Cobourg, Ont, incorporated as a town in 1837, population 18 519 (2011c), 18 210 (2006c). The Town of Cobourg is located on north shore of Lake Ontario, 112 km east of Toronto. Founded as a loyalist settlement 1798 by Eluid Nickerson, Joseph Ash and Asa Burnham, it was originally called Amherst but was renamed Cobourg (1819), in honour of the marriage of Princess Charlotte to Prince Leopold of Saxe-Cobourg.

By 1817-18 more settlers began to arrive, many of them half-pay officers and retired North West Co traders. By the 1830s Cobourg emerged as an important regional centre possessing a fine harbour and a populated hinterland.
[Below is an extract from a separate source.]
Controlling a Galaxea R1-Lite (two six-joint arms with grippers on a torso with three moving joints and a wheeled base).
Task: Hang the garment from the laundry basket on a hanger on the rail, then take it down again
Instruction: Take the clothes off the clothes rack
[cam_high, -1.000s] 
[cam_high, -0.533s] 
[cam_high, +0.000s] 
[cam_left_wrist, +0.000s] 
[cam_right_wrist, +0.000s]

It received a further boost (1842) when Victoria College, established in 1835 by the Wesleyan Conference, was granted powers to confer degrees; the college remained in Cobourg until 1892. Meanwhile, civic leaders hired a prominent architect, Kivas Tully, to design an ornate town hall. Victoria Hall, completed 1860, survives as one of the most magnificent mid-Victorian structures in Ontario; a courtroom is a replica of London's Old Bailey.

In the 1850s, Cobourg citizens also financed construction of the Cobourg and Peterborough Ry, an ambitious enterprise designed to "capture" the hinterland. But the railway proved a failure, partly because of a tenuous bridge across Rice Lk, almost bankrupting the town in the 1860s. By the 1870s, however, wealthy Pittsburgh steel barons became interested in the railway and Marmora iron mines, which they later bought. Up to the stock market crash wealthy Americans built palatial summer homes in the area, making Cobourg one of the most fashionable summer colonies in the continent. After 1870, population showed little growth until after WWII. Today, it contains over 60 industrial firms (particularly plastics and food processing manufacturers) and is also a tourist centre.